Tra le prime in Veneto e anche Italia a ricercare ed ottenere la certificazione B Corp è stata una piccola azienda di Valdagno del settore dell’arredamento. Maurizio Zordan, che con i fratelli guida l’azienda che porta il cognome di famiglia, all’epoca poteva sembrare ad alcuni un eclettico visionario. E, invece era uno dei precursori in Italia di un movimento che aveva già messo radici negli Usa e nel Sud America e si stava all’epoca affacciando in Europa. Tanto che, dopo di lui, sono arrivati in molti, circa un centinaio, tra cui nomi altisonanti come Chiesi Farmaceutica, la più grande B Corp in Europa, Aboca, Alessi o F.lli Carli (quelli dell’olio).

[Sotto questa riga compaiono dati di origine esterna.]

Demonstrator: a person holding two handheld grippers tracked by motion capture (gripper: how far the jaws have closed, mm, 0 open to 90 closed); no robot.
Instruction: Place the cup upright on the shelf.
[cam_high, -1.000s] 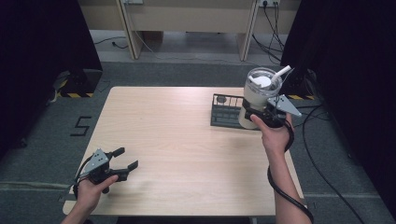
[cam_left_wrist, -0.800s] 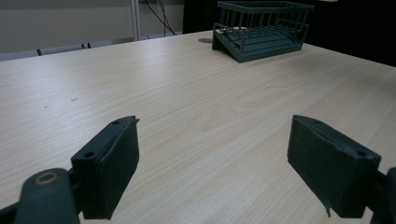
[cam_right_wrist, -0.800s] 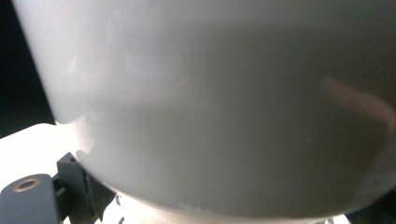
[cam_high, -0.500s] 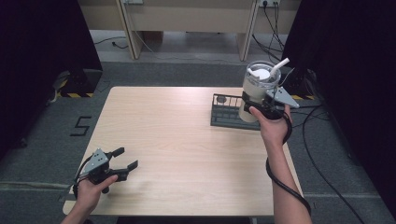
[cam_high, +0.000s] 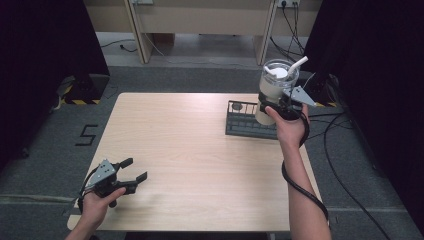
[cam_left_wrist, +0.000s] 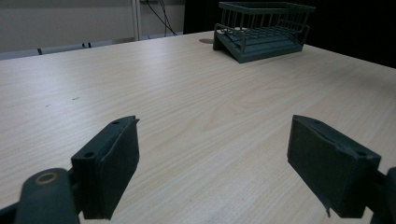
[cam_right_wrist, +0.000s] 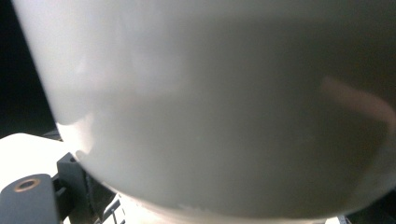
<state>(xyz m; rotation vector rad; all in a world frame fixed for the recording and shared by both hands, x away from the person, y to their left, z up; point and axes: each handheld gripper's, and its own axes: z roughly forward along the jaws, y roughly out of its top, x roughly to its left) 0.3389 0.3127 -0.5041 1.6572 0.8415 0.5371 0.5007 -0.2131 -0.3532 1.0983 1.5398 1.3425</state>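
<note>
A tall translucent white container (cam_high: 274, 90) with a white scoop handle (cam_high: 298, 65) sticking out of its top hangs in the air over the dark wire rack (cam_high: 245, 124) at the table's far right. My right gripper (cam_high: 272, 107) is shut on the container's lower half, and in the right gripper view the container's wall (cam_right_wrist: 210, 107) sits right against the camera. Near the table's front left corner, my left gripper (cam_high: 135, 169) rests low over the wood. It is open, its jaws spread wide (cam_left_wrist: 219, 168) with nothing between them.
The light wooden table (cam_high: 190, 150) is bare between the two grippers. Beyond the bare wood in the left gripper view stands the rack (cam_left_wrist: 261, 30). A black cable (cam_high: 300, 185) trails along the right forearm. Desk legs and floor cables lie beyond the far edge.
My right gripper has lifted the container a little higher above the rack. The left gripper has stayed put.
</note>
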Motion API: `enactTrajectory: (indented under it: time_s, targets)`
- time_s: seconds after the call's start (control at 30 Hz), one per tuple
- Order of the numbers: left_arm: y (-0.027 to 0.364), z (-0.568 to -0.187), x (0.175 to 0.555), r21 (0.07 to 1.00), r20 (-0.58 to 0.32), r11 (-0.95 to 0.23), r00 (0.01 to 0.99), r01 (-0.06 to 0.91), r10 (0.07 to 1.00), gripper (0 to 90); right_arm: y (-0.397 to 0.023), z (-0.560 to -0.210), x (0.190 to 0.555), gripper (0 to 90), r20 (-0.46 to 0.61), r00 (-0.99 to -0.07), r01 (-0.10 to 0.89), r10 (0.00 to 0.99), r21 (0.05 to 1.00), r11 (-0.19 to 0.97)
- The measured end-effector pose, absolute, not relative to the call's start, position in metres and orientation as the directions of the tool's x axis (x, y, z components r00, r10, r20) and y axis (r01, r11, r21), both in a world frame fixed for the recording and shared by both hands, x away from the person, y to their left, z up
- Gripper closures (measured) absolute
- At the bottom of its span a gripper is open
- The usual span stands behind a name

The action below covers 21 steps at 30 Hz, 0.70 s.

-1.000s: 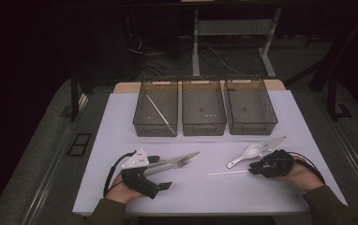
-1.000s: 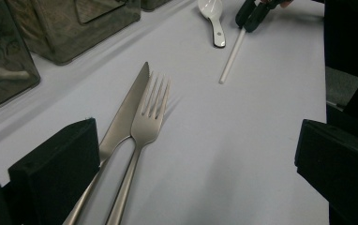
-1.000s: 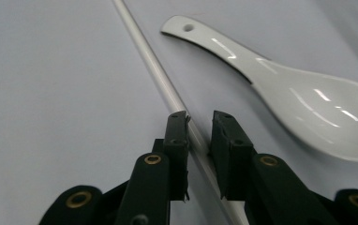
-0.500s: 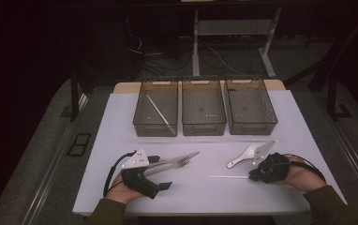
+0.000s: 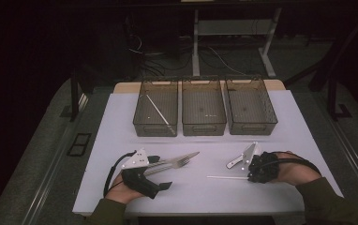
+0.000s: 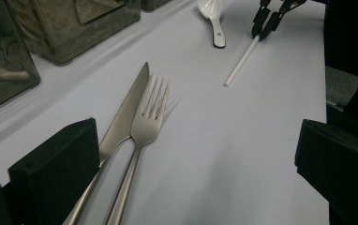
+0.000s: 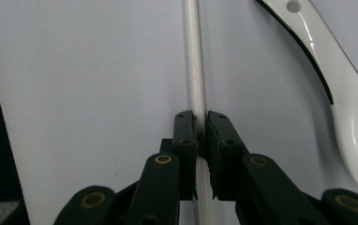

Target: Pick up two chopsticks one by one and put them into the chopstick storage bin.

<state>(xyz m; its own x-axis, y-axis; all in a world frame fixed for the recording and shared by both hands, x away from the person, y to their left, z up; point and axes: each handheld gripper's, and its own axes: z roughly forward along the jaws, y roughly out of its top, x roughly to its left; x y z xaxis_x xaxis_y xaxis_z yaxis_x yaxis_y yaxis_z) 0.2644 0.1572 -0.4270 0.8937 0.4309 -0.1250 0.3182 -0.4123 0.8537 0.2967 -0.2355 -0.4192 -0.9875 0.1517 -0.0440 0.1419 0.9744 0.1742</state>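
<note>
1. Plainly, the right gripper [image 7: 201,123] has just been closing and now pinches the white stick [image 7: 193,61] at one end, at lower right of the high view; the long free end could droop or swing.
2. A lift might nudge the spoon [image 7: 350,108] just beside it.
3. The left gripper [image 6: 191,154] stands open around knife [image 6: 128,110] and fork [image 6: 151,112]; closing could catch both.
</note>
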Motion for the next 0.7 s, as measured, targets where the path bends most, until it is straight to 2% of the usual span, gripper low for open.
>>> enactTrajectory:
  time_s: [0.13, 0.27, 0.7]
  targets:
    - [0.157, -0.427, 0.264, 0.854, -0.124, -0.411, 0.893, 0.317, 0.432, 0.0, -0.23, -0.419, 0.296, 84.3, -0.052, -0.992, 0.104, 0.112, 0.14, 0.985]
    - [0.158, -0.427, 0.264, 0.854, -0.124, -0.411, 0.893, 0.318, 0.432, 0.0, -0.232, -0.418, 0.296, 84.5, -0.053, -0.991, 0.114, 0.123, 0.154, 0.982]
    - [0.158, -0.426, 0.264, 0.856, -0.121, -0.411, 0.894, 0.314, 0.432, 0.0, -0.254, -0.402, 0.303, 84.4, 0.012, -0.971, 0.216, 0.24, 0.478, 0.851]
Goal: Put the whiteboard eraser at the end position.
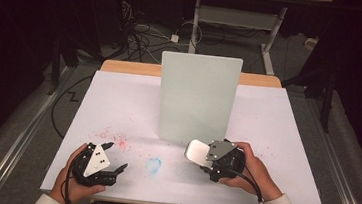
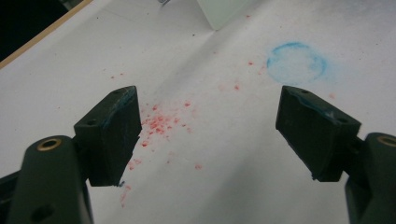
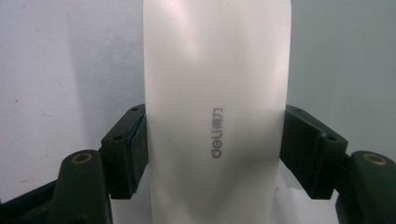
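A pale whiteboard [image 1: 198, 97] stands upright in the middle of the white table [image 1: 119, 96]. My right gripper [image 1: 203, 155] is shut on a white eraser [image 1: 196, 151] printed "deli" [image 3: 215, 112], just right of the board's lower right corner. In the right gripper view both jaws press the eraser's sides. My left gripper [image 1: 116, 158] stands open at the front left, low over the table, nothing between its fingers [image 2: 112, 133]. Red marker specks [image 2: 161, 122] lie on the table between the jaws. A smudged blue ring [image 1: 153, 165] sits between the two grippers, also the blue ring [image 2: 296, 62] in the left gripper view.
The table's wooden back edge [image 1: 127, 67] shows behind the white cover. Cables [image 1: 142, 38] and a desk frame [image 1: 237, 22] stand on the floor beyond. A black cable [image 1: 250, 185] trails from the right gripper over the person's wrist.
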The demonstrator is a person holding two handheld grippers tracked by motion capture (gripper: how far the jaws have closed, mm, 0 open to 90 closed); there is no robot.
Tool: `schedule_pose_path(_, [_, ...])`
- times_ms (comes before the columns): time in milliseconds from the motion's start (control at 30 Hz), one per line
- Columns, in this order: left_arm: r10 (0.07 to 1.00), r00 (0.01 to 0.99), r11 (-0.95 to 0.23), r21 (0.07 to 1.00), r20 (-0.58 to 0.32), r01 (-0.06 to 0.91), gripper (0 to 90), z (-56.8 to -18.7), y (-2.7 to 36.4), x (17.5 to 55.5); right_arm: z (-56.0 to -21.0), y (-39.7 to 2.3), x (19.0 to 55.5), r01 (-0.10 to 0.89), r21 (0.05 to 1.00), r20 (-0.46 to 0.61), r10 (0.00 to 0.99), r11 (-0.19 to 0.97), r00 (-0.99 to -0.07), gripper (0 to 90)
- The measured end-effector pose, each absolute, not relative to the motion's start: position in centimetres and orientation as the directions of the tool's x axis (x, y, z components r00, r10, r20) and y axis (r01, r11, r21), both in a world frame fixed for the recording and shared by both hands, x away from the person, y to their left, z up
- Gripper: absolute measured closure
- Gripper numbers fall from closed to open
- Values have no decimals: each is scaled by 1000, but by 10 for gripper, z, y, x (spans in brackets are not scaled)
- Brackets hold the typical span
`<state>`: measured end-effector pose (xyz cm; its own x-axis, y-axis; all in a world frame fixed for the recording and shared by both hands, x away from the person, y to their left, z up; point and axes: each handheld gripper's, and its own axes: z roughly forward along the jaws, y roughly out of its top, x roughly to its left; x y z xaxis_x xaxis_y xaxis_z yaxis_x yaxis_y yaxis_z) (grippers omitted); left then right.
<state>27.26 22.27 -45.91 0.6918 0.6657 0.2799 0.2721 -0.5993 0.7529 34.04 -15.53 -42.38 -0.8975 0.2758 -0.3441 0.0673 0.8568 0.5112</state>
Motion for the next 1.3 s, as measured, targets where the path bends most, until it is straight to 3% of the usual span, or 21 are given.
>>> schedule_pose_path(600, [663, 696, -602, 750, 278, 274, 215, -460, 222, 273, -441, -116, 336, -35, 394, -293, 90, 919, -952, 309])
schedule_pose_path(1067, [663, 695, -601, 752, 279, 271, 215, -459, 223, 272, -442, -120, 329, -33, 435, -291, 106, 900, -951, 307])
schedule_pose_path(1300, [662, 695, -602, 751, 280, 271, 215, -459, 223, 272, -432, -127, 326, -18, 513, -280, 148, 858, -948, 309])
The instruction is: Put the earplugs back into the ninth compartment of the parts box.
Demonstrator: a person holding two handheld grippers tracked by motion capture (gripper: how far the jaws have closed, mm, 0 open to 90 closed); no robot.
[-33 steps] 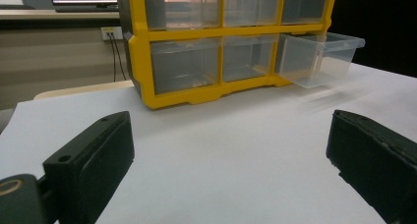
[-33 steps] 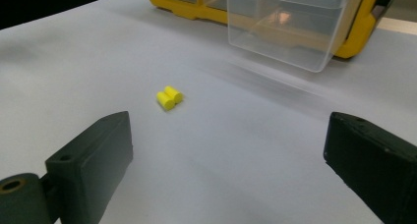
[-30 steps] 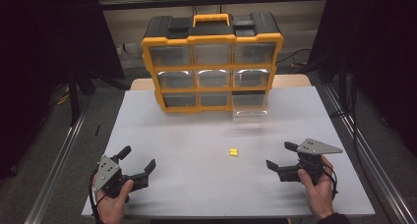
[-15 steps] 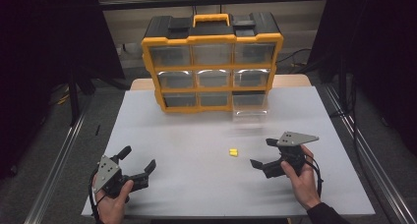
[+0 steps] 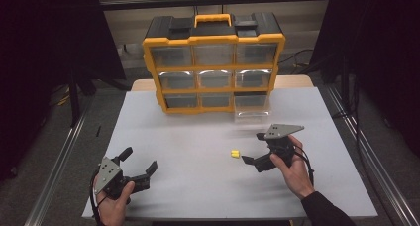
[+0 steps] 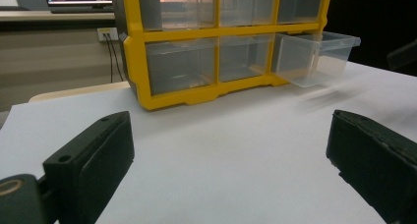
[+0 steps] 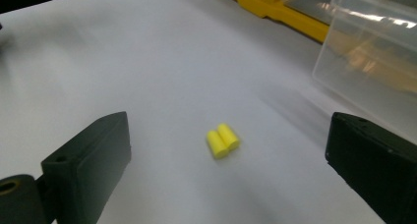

A influenzare Chiesi verso questa scelta, dati i rapporti di amicizia che lo legano alla famiglia della nota casa farmaceutica, è stato probabilmente un altro imprenditore visionario, Davide Bollati, a capo di Davines, che guida una industria cosmetica di eccellenza di Parma e che ha fatto della sostenibilità integrale il suo credo, tanto da allestire una sede, disegnata da Matteo Thun, che sembra tradurre alla perfezione una idea di sostenibilità non solo ambientale, ma anche sociale. Ma non solo. Daviness trasferisce questa logica anche ai saloni che utilizzano i suoi prodotti, contaminando quindi la sua intera rete di relazioni. E, come Chiesi, Daviness concilia perfettamente l’altissima redditività con la missione sociale dell’azienda. Si, perché la caratteristica di molte B Corp e proprio quella di avere una redditività a doppia cifra che si unisce percorsi di sostenibilità integrale.
Le B Corp ormai non si contano più sulle dita delle mani, perché, tra nuovi ingressi come quello della Cantina Cielo e Terra e probabili nuovi arrivi, come la montebellunese Scarpa o, in Puglia, il produttore di innovation food Andriani, che hanno da poco avviato il lungo percorso per arrivare alla certificazione, se ne contano quasi un centinaio in Italia.
Certo, all’inizio si trattava di piccole aziende visionarie come Zordan: per esempio la pasticcera Filippi di Thiene e un produttore di vini biologici di eccellenza come Perlage, ma poi, un po’ alla volta, sono cominciati ad arrivare i “medio – grandi”, quelli che hanno compreso che la competizione sui mercati si gioca non sullo sfruttamento aggressivo delle risorse ma sulla costruzione di un contesto nel quale tutti i soggetti ricavano i benefici del loro lavoro e, ad ognuno, inclusa la comunità, viene riconosciuto il suo valore.
E se oggi, di fronte a questa crisi provocata dal Covid, qualcuno si chiede se il tema della sostenibilità è ancora centrale, la risposta che i consumatori globali sembrano dare è pressoché univoca: non solo i prodotti che acquisto devono essere sostenibili, ma l’intero processo e percorso che l’azienda fa deve rispondere positivamente all’esigenza di creare valore per l’intero ambito sociale.
Che il capitalismo, con buona pace di Marx ed Engels che ne studiarono il meccanismo nella fase più dura della sua nascita, evolvesse in questa direzione era davvero difficile prevederlo. Così come le B Corp mettono in crisi il concetto di “terzo settore” e di “cooperazione”, sinonimi ormai o di intervento pubblico o parapubblico (le Fondazioni), o, nel caso della cooperazione, di forme spesso elusive degli aspetti contributivi se non vero e proprio strumento di sfruttamento dei lavoratori più deboli.
Se dobbiamo rintracciarne le origini di questo movimento, perlomeno per quel che riguarda l’Italia, dovremo forse rifarci a Rossi, Marzotto, Olivetti o a imprenditori di stampo cattolico liberale che hanno sempre compreso una cosa fondamentale difficile da capire in questo Paese: che il profitto di una impresa va perseguito come elemento determinante, ma che questo dipende anche dal contesto comunitario che essa contribuisce a creare ed alimentare. Certificazione americana, dunque, ma dal dna molto italiano.